● WHAT IS BEING ASKED
Repeat the data precisely as given.

[Data items]
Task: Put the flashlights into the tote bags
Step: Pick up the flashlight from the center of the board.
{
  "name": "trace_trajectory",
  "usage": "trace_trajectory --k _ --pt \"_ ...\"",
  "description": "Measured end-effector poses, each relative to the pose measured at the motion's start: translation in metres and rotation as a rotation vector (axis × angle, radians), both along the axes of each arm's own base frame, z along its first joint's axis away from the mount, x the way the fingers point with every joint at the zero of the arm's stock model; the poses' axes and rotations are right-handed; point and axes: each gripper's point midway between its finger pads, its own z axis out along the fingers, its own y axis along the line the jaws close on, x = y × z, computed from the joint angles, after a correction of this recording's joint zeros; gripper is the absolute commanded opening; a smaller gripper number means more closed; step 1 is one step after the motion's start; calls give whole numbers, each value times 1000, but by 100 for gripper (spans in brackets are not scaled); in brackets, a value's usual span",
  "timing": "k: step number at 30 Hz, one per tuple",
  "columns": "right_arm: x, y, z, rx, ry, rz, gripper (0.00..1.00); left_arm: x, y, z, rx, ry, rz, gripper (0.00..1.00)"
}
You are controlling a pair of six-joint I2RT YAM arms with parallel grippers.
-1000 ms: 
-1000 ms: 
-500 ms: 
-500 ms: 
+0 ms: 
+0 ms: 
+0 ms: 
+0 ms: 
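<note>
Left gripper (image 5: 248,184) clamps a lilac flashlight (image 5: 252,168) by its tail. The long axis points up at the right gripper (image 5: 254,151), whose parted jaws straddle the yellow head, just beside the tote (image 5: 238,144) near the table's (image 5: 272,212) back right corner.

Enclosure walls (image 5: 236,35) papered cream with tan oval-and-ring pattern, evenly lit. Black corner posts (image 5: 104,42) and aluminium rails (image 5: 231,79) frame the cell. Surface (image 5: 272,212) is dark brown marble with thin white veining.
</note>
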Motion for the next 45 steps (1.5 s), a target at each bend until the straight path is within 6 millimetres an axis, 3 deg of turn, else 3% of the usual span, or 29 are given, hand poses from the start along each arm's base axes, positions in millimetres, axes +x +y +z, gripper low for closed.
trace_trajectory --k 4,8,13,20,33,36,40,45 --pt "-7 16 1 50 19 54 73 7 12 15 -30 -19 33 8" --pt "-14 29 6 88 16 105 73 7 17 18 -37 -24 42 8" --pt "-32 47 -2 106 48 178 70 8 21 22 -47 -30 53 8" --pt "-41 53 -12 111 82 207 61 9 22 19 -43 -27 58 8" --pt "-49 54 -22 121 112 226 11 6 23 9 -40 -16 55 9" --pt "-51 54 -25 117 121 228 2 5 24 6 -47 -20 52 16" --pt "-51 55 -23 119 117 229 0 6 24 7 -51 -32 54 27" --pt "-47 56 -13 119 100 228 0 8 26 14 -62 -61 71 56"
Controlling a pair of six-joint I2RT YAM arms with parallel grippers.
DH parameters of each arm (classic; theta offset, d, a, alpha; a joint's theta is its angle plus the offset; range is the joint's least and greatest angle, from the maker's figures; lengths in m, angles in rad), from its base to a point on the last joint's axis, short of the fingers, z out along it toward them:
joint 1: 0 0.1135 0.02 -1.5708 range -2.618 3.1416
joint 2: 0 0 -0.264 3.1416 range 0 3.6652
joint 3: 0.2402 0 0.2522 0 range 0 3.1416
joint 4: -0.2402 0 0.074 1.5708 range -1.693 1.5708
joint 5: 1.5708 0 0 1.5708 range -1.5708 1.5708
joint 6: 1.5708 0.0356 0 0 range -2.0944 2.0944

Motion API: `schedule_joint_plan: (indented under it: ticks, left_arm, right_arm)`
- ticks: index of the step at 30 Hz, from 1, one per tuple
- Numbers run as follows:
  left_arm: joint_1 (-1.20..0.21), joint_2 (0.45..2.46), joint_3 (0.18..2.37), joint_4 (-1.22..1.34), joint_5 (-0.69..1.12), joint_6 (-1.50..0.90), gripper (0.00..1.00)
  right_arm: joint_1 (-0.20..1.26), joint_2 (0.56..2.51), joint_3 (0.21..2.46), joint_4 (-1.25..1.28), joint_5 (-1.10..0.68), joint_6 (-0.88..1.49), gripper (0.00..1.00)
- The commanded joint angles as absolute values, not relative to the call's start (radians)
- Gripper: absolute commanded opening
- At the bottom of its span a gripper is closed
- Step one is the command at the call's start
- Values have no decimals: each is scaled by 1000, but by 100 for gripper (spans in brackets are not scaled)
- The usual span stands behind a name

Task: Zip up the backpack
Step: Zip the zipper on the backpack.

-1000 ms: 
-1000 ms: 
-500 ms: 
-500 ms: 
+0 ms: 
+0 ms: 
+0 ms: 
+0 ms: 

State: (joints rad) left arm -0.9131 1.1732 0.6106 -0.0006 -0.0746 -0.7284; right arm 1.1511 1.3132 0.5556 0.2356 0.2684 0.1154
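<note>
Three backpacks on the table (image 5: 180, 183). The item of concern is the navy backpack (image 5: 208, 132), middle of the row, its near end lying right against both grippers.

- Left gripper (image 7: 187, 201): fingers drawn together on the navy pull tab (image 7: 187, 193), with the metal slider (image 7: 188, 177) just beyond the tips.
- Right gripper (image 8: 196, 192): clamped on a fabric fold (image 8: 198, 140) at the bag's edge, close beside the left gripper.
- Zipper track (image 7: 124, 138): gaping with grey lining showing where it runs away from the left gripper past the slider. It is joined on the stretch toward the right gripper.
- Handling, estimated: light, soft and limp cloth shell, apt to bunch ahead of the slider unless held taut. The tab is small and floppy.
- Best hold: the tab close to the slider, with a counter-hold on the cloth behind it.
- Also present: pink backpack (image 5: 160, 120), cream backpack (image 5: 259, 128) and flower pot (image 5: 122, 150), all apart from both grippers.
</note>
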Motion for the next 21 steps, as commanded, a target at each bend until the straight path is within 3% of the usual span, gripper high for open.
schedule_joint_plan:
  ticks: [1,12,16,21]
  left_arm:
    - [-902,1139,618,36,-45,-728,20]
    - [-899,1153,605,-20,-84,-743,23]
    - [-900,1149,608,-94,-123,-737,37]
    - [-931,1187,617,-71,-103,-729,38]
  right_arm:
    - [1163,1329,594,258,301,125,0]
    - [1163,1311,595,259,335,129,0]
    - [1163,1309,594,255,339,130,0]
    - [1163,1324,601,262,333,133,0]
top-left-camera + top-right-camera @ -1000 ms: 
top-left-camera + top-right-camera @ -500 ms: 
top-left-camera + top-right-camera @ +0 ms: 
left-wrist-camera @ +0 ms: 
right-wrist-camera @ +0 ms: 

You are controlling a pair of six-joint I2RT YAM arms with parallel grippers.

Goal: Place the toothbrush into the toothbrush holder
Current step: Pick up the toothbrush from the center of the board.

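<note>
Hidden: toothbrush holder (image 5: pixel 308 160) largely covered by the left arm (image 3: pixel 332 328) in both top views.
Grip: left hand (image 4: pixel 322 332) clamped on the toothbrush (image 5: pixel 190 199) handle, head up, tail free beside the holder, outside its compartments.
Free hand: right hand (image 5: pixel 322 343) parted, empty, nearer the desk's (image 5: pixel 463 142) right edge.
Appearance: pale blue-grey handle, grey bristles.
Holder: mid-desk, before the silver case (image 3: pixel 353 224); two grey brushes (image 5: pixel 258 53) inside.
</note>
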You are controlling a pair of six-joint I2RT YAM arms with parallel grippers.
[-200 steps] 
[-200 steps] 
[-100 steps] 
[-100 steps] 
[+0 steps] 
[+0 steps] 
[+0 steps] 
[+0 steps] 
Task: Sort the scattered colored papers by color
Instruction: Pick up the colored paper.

● TASK RESULT
Task: Put the flashlights into the tote bags
Step: Pick up the flashlight from the center of the board.
{
  "name": "trace_trajectory",
  "usage": "trace_trajectory --k _ --pt \"_ ...\"",
  "description": "Measured end-effector poses, each relative to the pose measured at the motion's start: translation in metres and rotation as a rotation vector (axis × angle, radians), both along the axes of each arm's own base frame, z along its first joint's axis away from the mount, x the way the fingers point with every joint at the zero of the arm's stock model; the poses' axes and rotations are right-handed; point and axes: each gripper's point midway between its finger pads, its own z axis out along the fingers, its own y axis along the line the jaws close on, x = y × z, computed from the joint angles, after a correction of this recording's joint zeros; gripper is the absolute commanded opening; a smaller gripper number means more closed; step 1 is one step after the motion's start; calls give whole numbers, each value times 1000, but by 100 for gripper (spans in brackets are not scaled); in brackets, a value's usual span",
  "timing": "k: step number at 30 Hz, one per tuple",
  "columns": "right_arm: x, y, z, rx, ry, rz, gripper (0.00..1.00); left_arm: x, y, z, rx, ry, rz, gripper (0.00..1.00)"
}
You are controlling a pair of six-joint I2RT YAM arms with parallel grippers.
-1000 ms: 
-1000 ms: 
-500 ms: 
-500 ms: 
+0 ms: 
+0 ms: 
+0 ms: 
+0 ms: 
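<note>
Left gripper (image 5: 248,184) clamps a lilac flashlight (image 5: 252,168) by its tail. The long axis points up at the right gripper (image 5: 254,151), whose parted jaws straddle the yellow head, just beside the tote (image 5: 238,144) near the table's (image 5: 272,212) back right corner.

Enclosure walls (image 5: 236,35) papered cream with tan oval-and-ring pattern, evenly lit. Black corner posts (image 5: 104,42) and aluminium rails (image 5: 231,79) frame the cell. Surface (image 5: 272,212) is dark brown marble with thin white veining.
</note>
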Motion for the next 45 steps (1.5 s), a target at each bend until the straight path is within 6 millimetres an axis, 3 deg of turn, else 3% of the usual span, or 29 are given, hand poses from the start along each arm's base axes, positions in millimetres, axes +x +y +z, gripper low for closed.
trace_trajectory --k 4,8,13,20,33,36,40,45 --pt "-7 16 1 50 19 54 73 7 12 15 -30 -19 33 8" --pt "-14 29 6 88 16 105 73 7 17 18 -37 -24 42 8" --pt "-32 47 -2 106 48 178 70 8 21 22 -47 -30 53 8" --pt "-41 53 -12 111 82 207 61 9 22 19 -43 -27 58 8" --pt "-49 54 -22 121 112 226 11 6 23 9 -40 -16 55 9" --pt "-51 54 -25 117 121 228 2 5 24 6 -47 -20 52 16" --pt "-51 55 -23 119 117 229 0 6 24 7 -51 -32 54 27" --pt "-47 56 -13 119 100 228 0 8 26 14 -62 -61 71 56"
Controlling a pair of six-joint I2RT YAM arms with parallel grippers.
DH parameters of each arm (classic; theta offset, d, a, alpha; a joint's theta is its angle plus the offset; range is the joint's least and greatest angle, from the maker's figures; lengths in m, angles in rad), from its base to a point on the last joint's axis, short of the fingers, z out along it toward them:
joint 1: 0 0.1135 0.02 -1.5708 range -2.618 3.1416
joint 2: 0 0 -0.264 3.1416 range 0 3.6652
joint 3: 0.2402 0 0.2522 0 range 0 3.1416
joint 4: -0.2402 0 0.074 1.5708 range -1.693 1.5708
joint 5: 1.5708 0 0 1.5708 range -1.5708 1.5708
joint 6: 1.5708 0.0356 0 0 range -2.0944 2.0944

Motion API: `schedule_joint_plan: (indented under it: ticks, left_arm, right_arm)`
- ticks: index of the step at 30 Hz, from 1, one per tuple
- Numbers run as follows:
  left_arm: joint_1 (-1.20..0.21), joint_2 (0.45..2.46), joint_3 (0.18..2.37), joint_4 (-1.22..1.34), joint_5 (-0.69..1.12), joint_6 (-1.50..0.90), gripper (0.00..1.00)
  right_arm: joint_1 (-0.20..1.26), joint_2 (0.56..2.51), joint_3 (0.21..2.46), joint_4 (-1.25..1.28), joint_5 (-1.10..0.68), joint_6 (-0.88..1.49), gripper (0.00..1.00)
- The commanded joint angles as absolute values, not relative to the call's start (radians)
- Gripper: absolute commanded opening
- At the bottom of its span a gripper is closed
- Step one is the command at the call's start
- Values have no decimals: each is scaled by 1000, but by 100 for gripper (spans in brackets are not scaled)
- The usual span stands behind a name

Task: Zip up the backpack
Step: Zip the zipper on the backpack.

-1000 ms: 
-1000 ms: 
-500 ms: 
-500 ms: 
+0 ms: 
+0 ms: 
+0 ms: 
+0 ms: 

State: (joints rad) left arm -0.9131 1.1732 0.6106 -0.0006 -0.0746 -0.7284; right arm 1.1511 1.3132 0.5556 0.2356 0.2684 0.1154
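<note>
Three backpacks on the table (image 5: 180, 183). The item of concern is the navy backpack (image 5: 208, 132), middle of the row, its near end lying right against both grippers.

- Left gripper (image 7: 187, 201): fingers drawn together on the navy pull tab (image 7: 187, 193), with the metal slider (image 7: 188, 177) just beyond the tips.
- Right gripper (image 8: 196, 192): clamped on a fabric fold (image 8: 198, 140) at the bag's edge, close beside the left gripper.
- Zipper track (image 7: 124, 138): gaping with grey lining showing where it runs away from the left gripper past the slider. It is joined on the stretch toward the right gripper.
- Handling, estimated: light, soft and limp cloth shell, apt to bunch ahead of the slider unless held taut. The tab is small and floppy.
- Best hold: the tab close to the slider, with a counter-hold on the cloth behind it.
- Also present: pink backpack (image 5: 160, 120), cream backpack (image 5: 259, 128) and flower pot (image 5: 122, 150), all apart from both grippers.
</note>
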Motion for the next 21 steps, as commanded, a target at each bend until the straight path is within 3% of the usual span, gripper high for open.
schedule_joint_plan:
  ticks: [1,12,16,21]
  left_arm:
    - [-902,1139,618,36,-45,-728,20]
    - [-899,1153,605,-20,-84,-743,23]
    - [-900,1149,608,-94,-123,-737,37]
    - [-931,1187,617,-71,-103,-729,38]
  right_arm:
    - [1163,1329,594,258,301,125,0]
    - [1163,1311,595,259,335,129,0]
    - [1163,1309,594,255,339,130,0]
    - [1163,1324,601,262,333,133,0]
top-left-camera + top-right-camera @ -1000 ms: 
top-left-camera + top-right-camera @ -500 ms: 
top-left-camera + top-right-camera @ +0 ms: 
left-wrist-camera @ +0 ms: 
right-wrist-camera @ +0 ms: 

You are controlling a pair of six-joint I2RT YAM arms with parallel grippers.

Goal: Place the toothbrush into the toothbrush holder
Current step: Pick up the toothbrush from the center of the board.

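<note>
Hidden: toothbrush holder (image 5: pixel 308 160) largely covered by the left arm (image 3: pixel 332 328) in both top views.
Grip: left hand (image 4: pixel 322 332) clamped on the toothbrush (image 5: pixel 190 199) handle, head up, tail free beside the holder, outside its compartments.
Free hand: right hand (image 5: pixel 322 343) parted, empty, nearer the desk's (image 5: pixel 463 142) right edge.
Appearance: pale blue-grey handle, grey bristles.
Holder: mid-desk, before the silver case (image 3: pixel 353 224); two grey brushes (image 5: pixel 258 53) inside.
</note>
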You are controlling a pair of six-joint I2RT YAM arms with parallel grippers.
[-200 steps] 
[-200 steps] 
[-100 steps] 
[-100 steps] 
[+0 steps] 
[+0 steps] 
[+0 steps] 
[+0 steps] 
Task: Sort the scattered colored papers by color
Instruction: Pick up the colored paper.

With this, there is nothing more to the exercise.